Akhirnya mereka tiba di sebuah restoran di dekat jalan raya. Restoran yang menu utamanya steak itu membuat Gendhis mengernyitkan bibirnya sedikit. Beruntung, Erl tidak melihatnya.
"Sirloin Steak dua, well done ya. Kamu mau minum apa?" Erl yang memegang buku menu dengan seorang pelayan perempuan berdiri di samping mereka.
"Bebas," Jawab Gendhis singkat. Dia bisa makan dan minum apa saja tanpa harus pilih-pilih. Semua itu sudah dibiasakan oleh ibunya kepada anak-anaknya sejak mereka bertiga masih kecil.
"Kalau begitu, jus jeruk saja dua ya. Oya, kentangnya smashed saja ya."
"Baik, pak. Ada lagi?"
"Kamu mau pesan apa lagi, Ndhis?" Tanya Erl.
"Ndhis? Dia memanggilku Ndhis? Cih, seperti yang sudah akrab saja." Gumam Gendhis dalam hati sambil menyeringai.
"Tidak ada, itu saja mba. Terima kasih ya."
"Baiklah, kalau begitu mohon ditunggu pesanannya ya pak bu, sekitar lima belas menitan. Permisi," Mereka berdua pun ditinggal dengan Gendhis melihat sekeliling interior restoran yang tertata apik dan sangat membuat nyaman pengunjung. Namun, matanya tiba-tiba melebar ketika melihat penampakan Wahyu di meja ujung sana. Dia tersenyum sinis sambil menatap ke arah Gendhis. Yang ditatap pun tampak tidak takut-takut menatap balik dengan tajamnya pria yang sengaja memprovokasi dirinya itu.
"Kamu lihat apa?" Erl yang penasaran melihat perempuan yang duduk di depannya terdiam menatap satu arah, ikut melihat ke arah mata Gendhis menuju.
"Seseorang yang sudah bosan hidup." Jawab Gendhis singkat. "Sudahlah, tidak usah dianggap. Nanti juga dia lelah sendiri." Ujar perempuan itu lagi. Karena suasananya tidak mendukung, Gendhis membuka jaket bludrunya dan meletakkannya di atas kursi kosong yang ada disebelahnya. Dengan kemeja lengan pendek warna Navy membuat warna kulitnya yang putih bersih kontras sekali dengan warna kemejanya. Baru kali ini Erl bisa melihat kecantikan seorang Gendhis dari jarak dekat. Erl pun berdeham untuk menyembunyikan rasa kagumnya.
"Siapa dia? Orang yang kamu kenal?" Tanya Erl kemudian.
"Teman kerjaku. Dan, memaksaku untuk menjadi pacarnya. Huh." Jawab Gendhis santai.
"Apa? Memaksa kamu menjadi pacarnya? Memangnya kamu belum bilang tentang hubungan kita?" Tanya Erl lagi.
"Memangnya kita ada hubungan apa? Kamu jangan ngaco ya!" Sungguh Gendhis tidak habis pikir dengan kalimat yang diucapkan pria dihadapannya ini. Hari ini dua orang pria secara terang-terangan mengatakan hal absurd yang membuatnya geleng-geleng kepala.
"Sebentar, aku mau silaturahim sama dia." Erl pun beranjak bangkit dari kursinya. Gendhis spontan melebarkan matanya dan tanpa sengaja dia memegang lengan Erl saking bingungnya.
"Kamu mau apa? Tidak ada yang perlu dijelaskan. Aku tidak pernah menganggap semua omongan dia. Nanti juga lelah sendiri." Ujar Gendhis berdiri menghadang Erl yang ingin berjalan ke arah Wahyu.
"Kamu tenang saja," Erl memegang kedua lengan Gendhis dan menepikan perempuan itu agar tidak menghalangi jalannya.

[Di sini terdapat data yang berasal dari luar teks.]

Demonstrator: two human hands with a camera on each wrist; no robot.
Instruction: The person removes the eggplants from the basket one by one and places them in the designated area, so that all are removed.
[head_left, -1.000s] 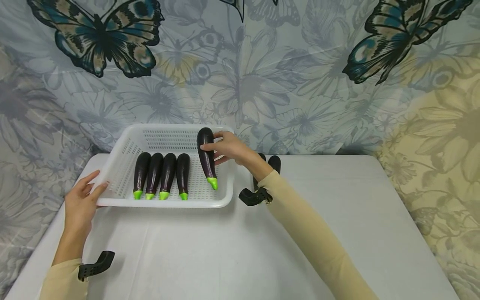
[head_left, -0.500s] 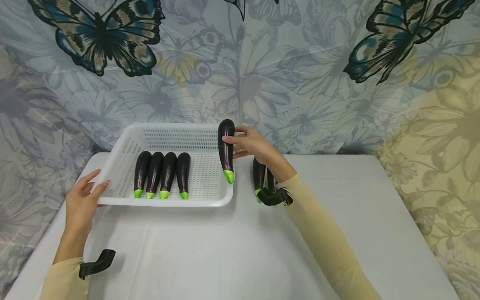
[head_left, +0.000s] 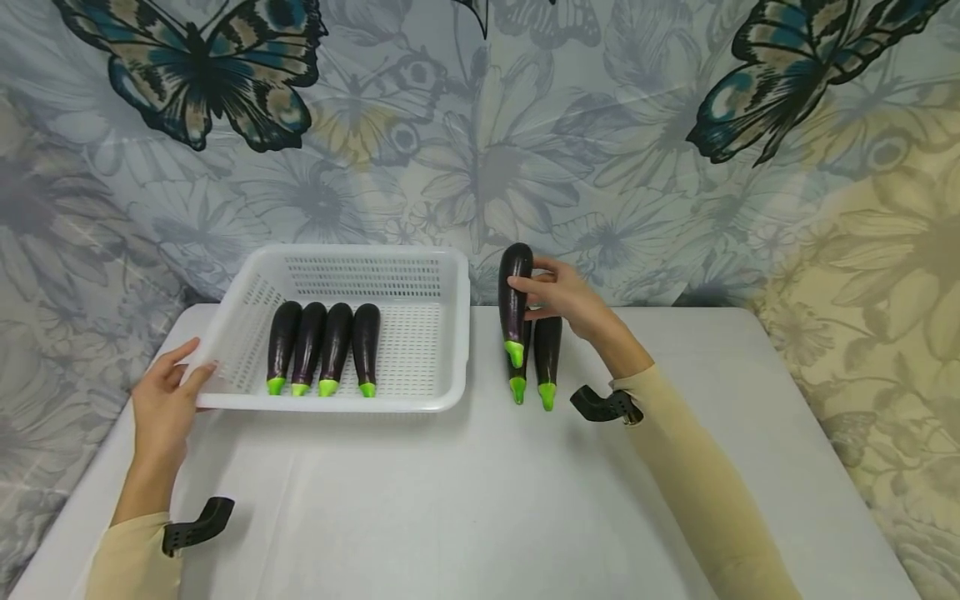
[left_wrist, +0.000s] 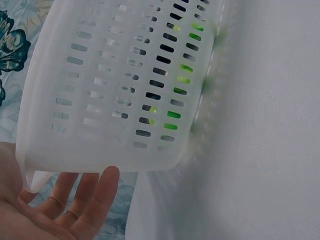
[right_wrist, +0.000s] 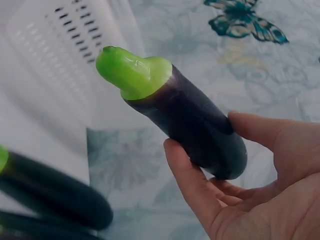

"Hai, selamat malam. Aku dengar dari tunanganku kalau kamu memaksa dia untuk menjadi pacar kamu ya? Tapi sayang sekali, kami akan segera menikah jadi dia tidak bisa punya pacar lagi selain aku." Jantung Gendhis seolah ingin loncat dari tempatnya. Dia tidak bisa berkata apa-apa lagi. Pria ini seenaknya mengatakan kalau dia adalah … tunangan? Demi apapun juga, ingin rasanya Gendhis pergi berlari dari tempat ini dan menghilang selamanya tanpa bertemu dua orang yang ada dihadapannya sekarang.
"Oh, tunangan? Dia tidak pernah bilang kalau dia punya tunangan jadi yaaah aku pikir dia single." Jawab Anton sambil berdecih sinis. Mangsanya sudah tidak bisa digapai lagi.

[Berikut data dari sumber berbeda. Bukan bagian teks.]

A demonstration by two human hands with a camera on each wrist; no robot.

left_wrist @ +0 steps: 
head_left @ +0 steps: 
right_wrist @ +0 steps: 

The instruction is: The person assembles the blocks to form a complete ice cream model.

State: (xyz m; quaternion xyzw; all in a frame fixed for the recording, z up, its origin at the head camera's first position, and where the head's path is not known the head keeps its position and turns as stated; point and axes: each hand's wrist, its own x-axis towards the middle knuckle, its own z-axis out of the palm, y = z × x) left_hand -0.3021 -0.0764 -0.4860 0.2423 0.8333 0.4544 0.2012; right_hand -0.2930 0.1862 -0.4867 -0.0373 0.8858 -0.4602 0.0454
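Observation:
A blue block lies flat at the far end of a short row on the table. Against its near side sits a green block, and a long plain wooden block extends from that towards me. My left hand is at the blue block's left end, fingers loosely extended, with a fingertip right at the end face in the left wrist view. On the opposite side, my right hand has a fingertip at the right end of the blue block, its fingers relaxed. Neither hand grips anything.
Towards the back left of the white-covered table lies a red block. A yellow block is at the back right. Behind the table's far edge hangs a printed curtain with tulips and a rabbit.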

"Itu karena dia tidak ingin pamer. Tapi, sebentar lagi kami akan menikah jadi … eughhh." Sebuah cubitan pedas dirasakan Erl dari punggungnya. Senyum menakutkan Gendhis tertuju hanya pada pria yang sejak tadi sembarangan berbicara.
"Menikah? Kamu tidak bilang kalau kamu sudah punya pacar, sekarang kamu sudah punya tunangan dan mau menikah? Wah, hebat sekali kamu Gendhis." Jawab Wahyu dengan seringai sinisnya tidak pernah lepas dari bibir pria yang senang tebar pesona itu.

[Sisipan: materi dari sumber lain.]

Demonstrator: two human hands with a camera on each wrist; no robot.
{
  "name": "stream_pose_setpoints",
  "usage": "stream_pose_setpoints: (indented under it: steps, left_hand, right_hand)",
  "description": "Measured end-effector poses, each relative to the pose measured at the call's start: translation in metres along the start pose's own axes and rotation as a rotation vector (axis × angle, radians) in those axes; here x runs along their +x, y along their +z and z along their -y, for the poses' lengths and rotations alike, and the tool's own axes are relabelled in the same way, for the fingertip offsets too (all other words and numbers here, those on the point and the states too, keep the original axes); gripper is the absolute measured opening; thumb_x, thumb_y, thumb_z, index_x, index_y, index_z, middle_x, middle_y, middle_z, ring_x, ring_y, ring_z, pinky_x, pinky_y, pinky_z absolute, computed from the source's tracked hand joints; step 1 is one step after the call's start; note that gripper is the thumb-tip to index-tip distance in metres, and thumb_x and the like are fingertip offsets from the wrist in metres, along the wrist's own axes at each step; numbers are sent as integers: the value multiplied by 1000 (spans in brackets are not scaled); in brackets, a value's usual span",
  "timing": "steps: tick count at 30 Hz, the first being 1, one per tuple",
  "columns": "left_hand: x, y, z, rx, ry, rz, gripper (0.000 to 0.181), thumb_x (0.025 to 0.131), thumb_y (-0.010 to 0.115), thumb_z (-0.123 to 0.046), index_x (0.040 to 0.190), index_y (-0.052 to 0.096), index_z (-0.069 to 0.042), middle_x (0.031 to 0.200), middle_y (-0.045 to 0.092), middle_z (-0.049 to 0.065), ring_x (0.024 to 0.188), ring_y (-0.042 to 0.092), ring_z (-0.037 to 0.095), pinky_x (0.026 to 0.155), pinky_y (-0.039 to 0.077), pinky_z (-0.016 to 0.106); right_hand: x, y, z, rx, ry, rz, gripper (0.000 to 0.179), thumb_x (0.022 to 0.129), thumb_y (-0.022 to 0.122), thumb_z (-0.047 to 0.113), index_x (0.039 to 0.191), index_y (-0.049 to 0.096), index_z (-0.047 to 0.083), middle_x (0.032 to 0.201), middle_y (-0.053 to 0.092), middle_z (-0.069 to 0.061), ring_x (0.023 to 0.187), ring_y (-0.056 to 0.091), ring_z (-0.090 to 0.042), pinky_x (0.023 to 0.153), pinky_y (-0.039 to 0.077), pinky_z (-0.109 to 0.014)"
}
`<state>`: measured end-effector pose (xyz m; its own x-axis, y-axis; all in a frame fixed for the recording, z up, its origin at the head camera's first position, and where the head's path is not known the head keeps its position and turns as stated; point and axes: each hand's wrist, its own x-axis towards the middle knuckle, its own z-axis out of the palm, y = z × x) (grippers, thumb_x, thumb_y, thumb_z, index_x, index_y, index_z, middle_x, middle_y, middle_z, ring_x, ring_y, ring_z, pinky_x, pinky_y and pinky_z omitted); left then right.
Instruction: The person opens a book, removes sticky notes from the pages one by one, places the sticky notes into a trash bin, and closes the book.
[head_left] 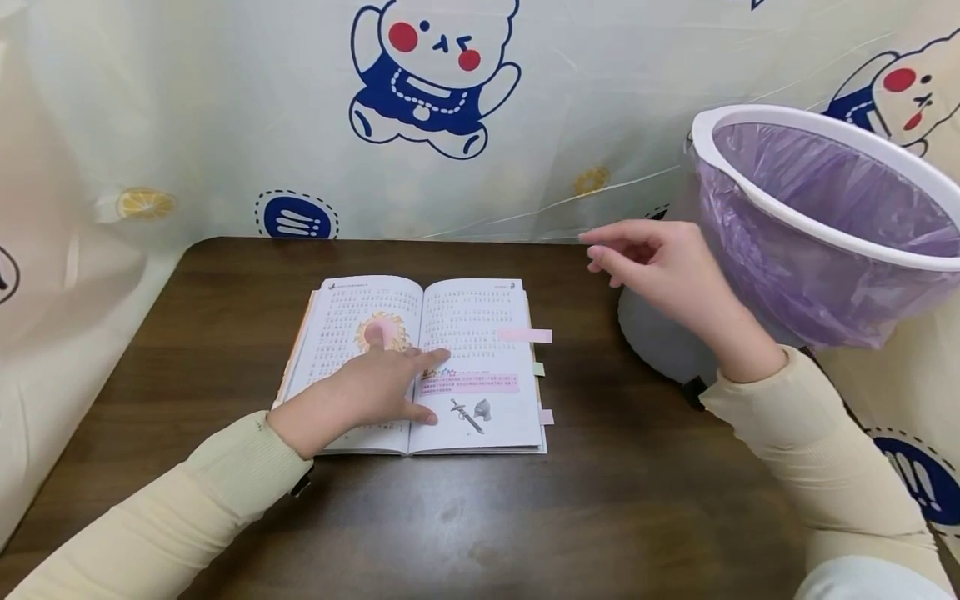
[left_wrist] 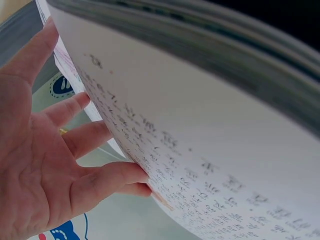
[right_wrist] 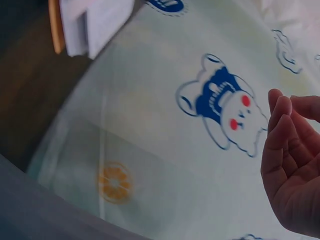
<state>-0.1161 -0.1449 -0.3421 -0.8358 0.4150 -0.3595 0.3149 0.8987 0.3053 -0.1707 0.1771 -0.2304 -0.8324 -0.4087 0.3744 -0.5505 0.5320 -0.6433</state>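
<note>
On the open book (head_left: 480, 333), left grip (head_left: 375, 383)

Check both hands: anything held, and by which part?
Nothing visibly held: left hand rests spread on the open white-paged rectangular book; right hand hovers, apparently empty.

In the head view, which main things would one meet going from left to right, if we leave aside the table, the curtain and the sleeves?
Open book → page tabs → right grip → purple bin bag. The left grip rests across the book, so I leave it out.
</note>
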Motion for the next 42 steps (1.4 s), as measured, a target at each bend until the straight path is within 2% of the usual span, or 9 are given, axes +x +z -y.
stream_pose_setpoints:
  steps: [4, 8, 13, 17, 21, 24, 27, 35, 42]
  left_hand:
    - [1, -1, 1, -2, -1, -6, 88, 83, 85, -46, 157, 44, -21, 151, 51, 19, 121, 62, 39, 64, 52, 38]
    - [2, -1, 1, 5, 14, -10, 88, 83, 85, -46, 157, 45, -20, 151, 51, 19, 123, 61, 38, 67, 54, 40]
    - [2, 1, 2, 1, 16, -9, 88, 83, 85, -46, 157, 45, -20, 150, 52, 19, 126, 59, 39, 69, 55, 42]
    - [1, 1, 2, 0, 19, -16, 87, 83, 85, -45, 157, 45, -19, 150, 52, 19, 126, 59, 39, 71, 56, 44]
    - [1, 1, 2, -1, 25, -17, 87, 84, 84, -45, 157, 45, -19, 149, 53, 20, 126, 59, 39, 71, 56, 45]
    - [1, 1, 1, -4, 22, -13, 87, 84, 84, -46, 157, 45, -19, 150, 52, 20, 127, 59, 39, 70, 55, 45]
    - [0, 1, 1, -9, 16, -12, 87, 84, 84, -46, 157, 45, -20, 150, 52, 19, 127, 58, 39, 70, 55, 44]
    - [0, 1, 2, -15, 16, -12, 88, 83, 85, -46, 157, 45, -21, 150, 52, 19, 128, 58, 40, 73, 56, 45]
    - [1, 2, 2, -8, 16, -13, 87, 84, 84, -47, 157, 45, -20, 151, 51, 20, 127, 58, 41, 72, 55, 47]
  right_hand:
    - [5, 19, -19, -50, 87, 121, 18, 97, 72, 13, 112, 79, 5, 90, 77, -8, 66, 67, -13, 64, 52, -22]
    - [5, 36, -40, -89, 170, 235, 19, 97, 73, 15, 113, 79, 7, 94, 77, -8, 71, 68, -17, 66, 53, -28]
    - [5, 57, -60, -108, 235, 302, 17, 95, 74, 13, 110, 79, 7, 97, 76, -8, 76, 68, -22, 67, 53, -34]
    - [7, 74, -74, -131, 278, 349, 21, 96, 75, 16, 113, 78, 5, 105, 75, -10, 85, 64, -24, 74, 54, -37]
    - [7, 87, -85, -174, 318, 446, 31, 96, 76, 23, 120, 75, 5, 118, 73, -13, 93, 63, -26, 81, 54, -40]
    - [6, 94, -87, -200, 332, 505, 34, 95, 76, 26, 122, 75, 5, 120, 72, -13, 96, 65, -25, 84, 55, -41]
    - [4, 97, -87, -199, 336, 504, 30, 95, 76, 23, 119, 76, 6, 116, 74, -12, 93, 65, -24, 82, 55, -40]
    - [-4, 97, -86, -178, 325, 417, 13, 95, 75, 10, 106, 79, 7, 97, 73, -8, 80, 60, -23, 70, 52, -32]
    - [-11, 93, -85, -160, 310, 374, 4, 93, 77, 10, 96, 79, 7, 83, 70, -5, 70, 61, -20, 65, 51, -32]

"Urusan pribadiku bukan buat konsumsi publik. Maaf, kami kembali ke meja kami dulu. Silahkan kamu lanjutkan kembali makannya." Gendhis menarik tangan Erl tanpa dia sadari. Erl tersenyum senang merasakan tangannya digenggam perempuan yang tidak pernah tersenyum manis padanya itu.